Report how many lines below include the string "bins". Please keep the reply to that number.

*** COLLECTED DATA ***

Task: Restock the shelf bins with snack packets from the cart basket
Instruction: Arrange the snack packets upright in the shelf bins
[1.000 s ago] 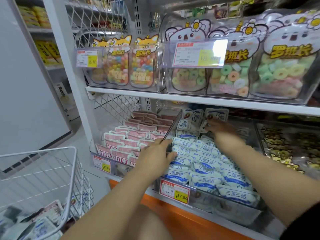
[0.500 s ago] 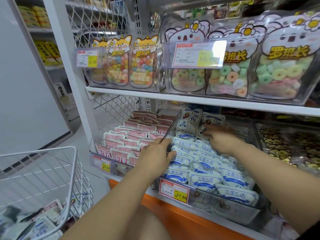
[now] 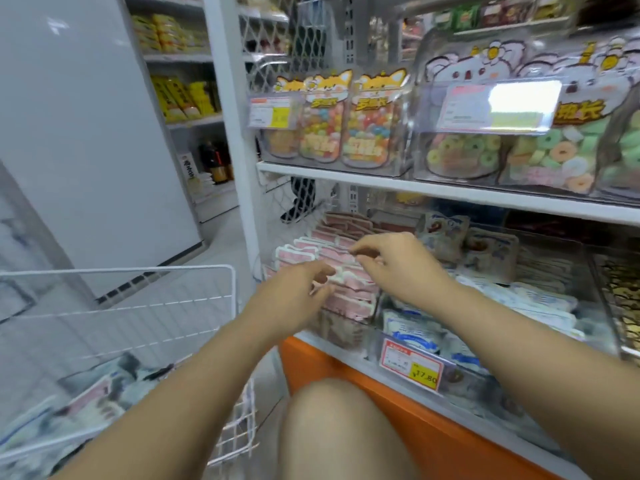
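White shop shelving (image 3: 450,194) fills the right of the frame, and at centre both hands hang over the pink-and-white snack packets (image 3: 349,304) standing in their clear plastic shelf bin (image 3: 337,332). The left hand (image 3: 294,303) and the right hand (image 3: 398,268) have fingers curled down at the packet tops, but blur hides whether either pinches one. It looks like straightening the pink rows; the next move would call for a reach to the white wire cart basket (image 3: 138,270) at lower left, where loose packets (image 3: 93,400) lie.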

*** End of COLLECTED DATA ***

* _RESPONSE BOX_
2